Items from a data source
┄┄┄┄┄┄┄┄┄┄┄┄┄┄┄┄┄┄┄┄

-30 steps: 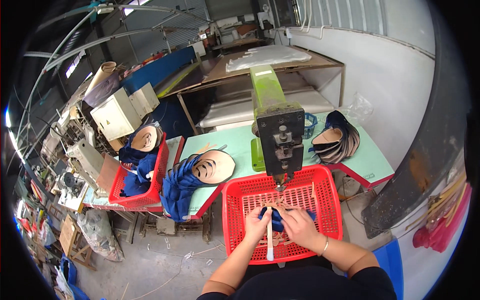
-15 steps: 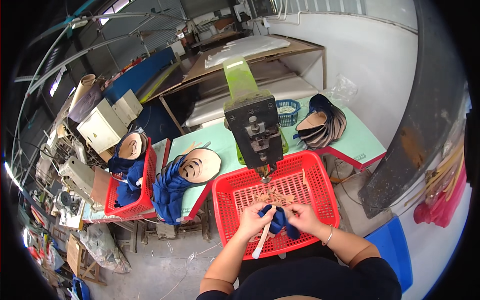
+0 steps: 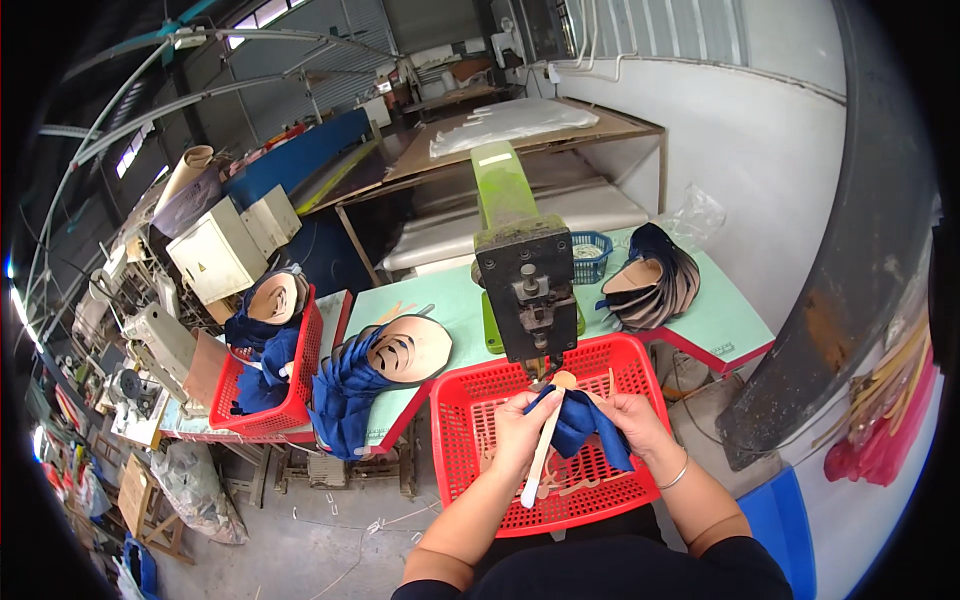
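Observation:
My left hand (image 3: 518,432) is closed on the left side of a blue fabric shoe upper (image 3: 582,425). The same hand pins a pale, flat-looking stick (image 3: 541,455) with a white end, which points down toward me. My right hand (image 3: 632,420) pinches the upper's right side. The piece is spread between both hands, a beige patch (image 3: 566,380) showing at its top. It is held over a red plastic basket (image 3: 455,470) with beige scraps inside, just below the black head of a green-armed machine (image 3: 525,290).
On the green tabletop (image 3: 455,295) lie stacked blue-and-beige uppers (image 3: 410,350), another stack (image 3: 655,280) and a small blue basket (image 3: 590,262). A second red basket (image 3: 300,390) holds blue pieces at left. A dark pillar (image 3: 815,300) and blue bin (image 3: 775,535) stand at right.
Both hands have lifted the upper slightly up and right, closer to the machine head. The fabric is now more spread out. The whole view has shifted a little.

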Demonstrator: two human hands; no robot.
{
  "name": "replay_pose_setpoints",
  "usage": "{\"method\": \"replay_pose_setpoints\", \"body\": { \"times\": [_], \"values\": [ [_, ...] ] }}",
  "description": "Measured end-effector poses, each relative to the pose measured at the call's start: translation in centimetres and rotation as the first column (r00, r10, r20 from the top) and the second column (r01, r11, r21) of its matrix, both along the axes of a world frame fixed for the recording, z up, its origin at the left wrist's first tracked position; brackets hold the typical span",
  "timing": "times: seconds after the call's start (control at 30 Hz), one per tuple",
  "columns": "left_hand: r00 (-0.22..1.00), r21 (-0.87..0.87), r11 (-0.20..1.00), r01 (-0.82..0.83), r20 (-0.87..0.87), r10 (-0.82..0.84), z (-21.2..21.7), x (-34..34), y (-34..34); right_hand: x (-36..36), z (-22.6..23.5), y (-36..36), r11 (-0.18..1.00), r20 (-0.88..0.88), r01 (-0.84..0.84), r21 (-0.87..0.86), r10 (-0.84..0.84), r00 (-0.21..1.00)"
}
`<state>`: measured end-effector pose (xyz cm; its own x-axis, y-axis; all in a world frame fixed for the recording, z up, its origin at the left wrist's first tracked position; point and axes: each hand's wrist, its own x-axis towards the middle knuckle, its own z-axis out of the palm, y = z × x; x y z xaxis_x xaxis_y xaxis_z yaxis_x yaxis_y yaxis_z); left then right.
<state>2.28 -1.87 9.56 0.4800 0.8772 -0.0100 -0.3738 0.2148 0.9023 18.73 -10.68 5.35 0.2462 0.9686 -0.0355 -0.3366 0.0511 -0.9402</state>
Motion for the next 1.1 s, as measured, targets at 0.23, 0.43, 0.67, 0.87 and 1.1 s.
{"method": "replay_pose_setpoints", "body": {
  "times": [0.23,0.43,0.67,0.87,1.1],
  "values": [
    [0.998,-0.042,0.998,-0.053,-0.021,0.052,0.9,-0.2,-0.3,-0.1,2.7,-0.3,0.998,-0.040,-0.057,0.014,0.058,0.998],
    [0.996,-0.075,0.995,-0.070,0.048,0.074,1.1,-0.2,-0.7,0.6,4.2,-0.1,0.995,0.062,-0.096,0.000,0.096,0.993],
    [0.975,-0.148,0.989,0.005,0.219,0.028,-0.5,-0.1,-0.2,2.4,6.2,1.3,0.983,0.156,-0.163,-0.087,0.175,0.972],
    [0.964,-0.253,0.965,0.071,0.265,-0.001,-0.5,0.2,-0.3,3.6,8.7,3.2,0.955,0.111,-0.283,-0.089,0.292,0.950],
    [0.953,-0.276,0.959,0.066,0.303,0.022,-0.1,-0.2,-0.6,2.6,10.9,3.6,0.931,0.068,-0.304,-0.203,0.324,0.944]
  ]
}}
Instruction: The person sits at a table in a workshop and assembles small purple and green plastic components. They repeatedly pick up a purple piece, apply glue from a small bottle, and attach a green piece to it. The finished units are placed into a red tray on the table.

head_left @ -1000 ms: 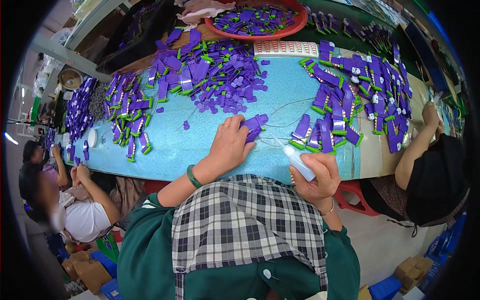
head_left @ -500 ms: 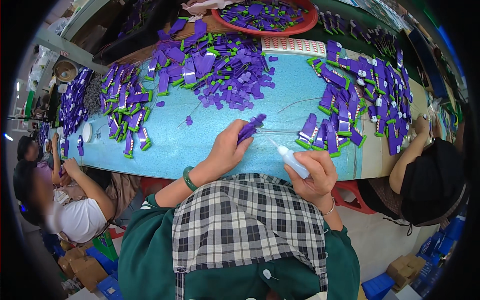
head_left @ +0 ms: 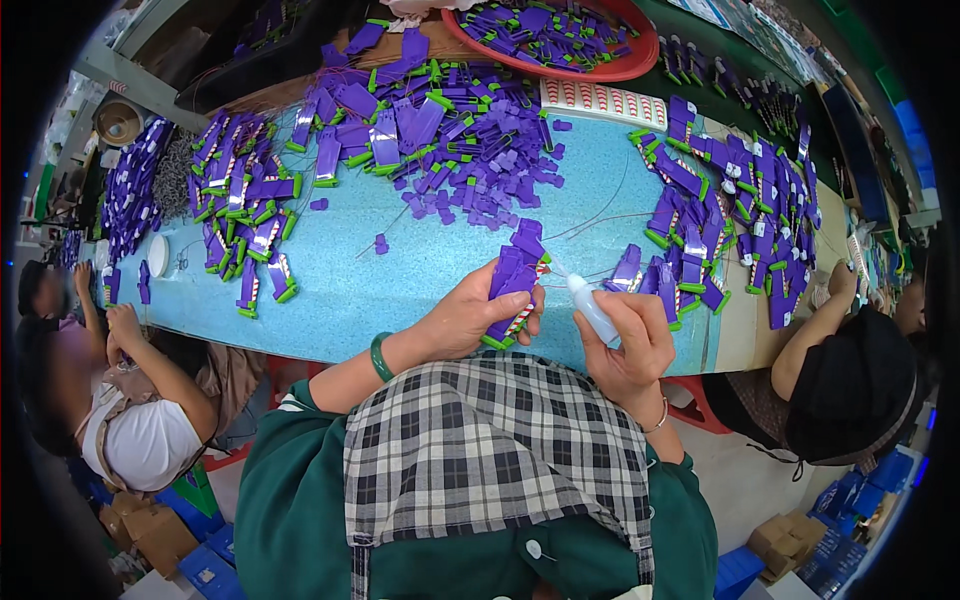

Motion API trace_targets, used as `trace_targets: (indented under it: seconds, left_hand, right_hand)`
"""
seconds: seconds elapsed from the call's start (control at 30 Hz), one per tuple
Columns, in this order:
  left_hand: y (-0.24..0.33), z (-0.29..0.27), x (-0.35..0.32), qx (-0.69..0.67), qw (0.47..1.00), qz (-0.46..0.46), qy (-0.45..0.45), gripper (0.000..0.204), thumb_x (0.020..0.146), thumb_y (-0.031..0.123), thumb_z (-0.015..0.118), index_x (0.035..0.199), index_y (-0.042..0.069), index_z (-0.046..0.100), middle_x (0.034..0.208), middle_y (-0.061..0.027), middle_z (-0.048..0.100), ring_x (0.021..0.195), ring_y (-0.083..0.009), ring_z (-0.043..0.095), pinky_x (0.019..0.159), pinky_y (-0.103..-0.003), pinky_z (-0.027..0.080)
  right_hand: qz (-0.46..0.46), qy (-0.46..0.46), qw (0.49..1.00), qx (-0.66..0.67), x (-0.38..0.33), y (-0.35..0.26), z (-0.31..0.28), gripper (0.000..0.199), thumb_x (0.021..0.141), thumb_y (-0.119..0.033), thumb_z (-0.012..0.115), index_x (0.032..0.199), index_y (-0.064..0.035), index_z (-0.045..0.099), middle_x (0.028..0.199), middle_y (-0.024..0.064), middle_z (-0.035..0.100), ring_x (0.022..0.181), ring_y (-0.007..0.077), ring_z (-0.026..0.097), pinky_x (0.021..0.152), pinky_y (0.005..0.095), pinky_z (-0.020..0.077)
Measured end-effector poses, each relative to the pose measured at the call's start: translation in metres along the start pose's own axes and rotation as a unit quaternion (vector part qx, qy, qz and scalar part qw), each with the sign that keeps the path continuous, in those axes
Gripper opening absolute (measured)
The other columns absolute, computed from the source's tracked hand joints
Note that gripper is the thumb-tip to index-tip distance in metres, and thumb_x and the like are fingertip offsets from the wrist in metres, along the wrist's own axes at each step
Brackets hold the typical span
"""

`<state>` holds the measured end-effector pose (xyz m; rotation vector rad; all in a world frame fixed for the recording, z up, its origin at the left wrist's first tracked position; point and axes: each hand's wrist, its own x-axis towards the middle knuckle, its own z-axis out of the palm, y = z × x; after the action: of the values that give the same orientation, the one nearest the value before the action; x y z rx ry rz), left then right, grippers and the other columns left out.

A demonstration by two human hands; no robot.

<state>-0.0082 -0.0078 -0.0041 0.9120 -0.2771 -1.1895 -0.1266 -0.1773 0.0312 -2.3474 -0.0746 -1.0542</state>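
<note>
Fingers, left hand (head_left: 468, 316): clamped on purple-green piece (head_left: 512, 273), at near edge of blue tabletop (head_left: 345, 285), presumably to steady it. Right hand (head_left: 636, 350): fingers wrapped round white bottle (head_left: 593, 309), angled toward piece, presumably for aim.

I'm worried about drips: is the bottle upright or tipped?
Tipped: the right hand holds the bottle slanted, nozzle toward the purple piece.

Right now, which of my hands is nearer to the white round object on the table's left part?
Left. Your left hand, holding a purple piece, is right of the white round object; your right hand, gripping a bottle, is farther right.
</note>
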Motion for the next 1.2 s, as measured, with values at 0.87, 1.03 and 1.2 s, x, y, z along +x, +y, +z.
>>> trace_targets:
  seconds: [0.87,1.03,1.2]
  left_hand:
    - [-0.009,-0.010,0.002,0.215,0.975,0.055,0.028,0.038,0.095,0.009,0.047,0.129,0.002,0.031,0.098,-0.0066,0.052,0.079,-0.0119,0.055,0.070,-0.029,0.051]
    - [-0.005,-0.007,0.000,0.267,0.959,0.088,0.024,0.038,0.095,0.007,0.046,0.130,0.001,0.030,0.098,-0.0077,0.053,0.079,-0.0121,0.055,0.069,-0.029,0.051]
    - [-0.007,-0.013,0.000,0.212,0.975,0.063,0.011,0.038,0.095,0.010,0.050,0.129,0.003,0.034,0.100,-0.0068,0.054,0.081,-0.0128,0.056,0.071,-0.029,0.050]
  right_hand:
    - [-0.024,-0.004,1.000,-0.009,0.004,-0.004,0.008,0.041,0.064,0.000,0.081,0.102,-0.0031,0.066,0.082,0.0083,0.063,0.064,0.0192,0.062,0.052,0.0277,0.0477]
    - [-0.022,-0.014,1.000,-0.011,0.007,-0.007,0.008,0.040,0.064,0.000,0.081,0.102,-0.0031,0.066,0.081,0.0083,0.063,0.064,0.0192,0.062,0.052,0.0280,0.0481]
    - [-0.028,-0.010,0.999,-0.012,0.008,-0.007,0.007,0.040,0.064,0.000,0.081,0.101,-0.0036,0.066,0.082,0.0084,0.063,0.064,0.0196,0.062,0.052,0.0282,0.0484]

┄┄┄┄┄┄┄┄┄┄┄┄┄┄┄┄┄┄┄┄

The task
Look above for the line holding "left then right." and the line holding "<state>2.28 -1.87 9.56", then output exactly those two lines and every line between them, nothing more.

Task response
`<state>`: measured end-effector pose (xyz cm; its own x-axis, y-axis; all in a world frame fixed for the recording, z up, its origin at the left wrist's first tracked position; point and axes: each hand's wrist, its own x-axis towards the middle knuckle, its own z-axis out of the palm, y = z × x; x y z xaxis_x xaxis_y xaxis_z yaxis_x yaxis_y yaxis_z); left then right.
<state>2.28 -1.87 9.56 0.4800 0.8772 -0.0100 -0.3738 0.2148 0.9023 18.73 -10.68 5.35 0.2462 0.9686 -0.0355 -0.3366 0.0511 -0.9402</state>

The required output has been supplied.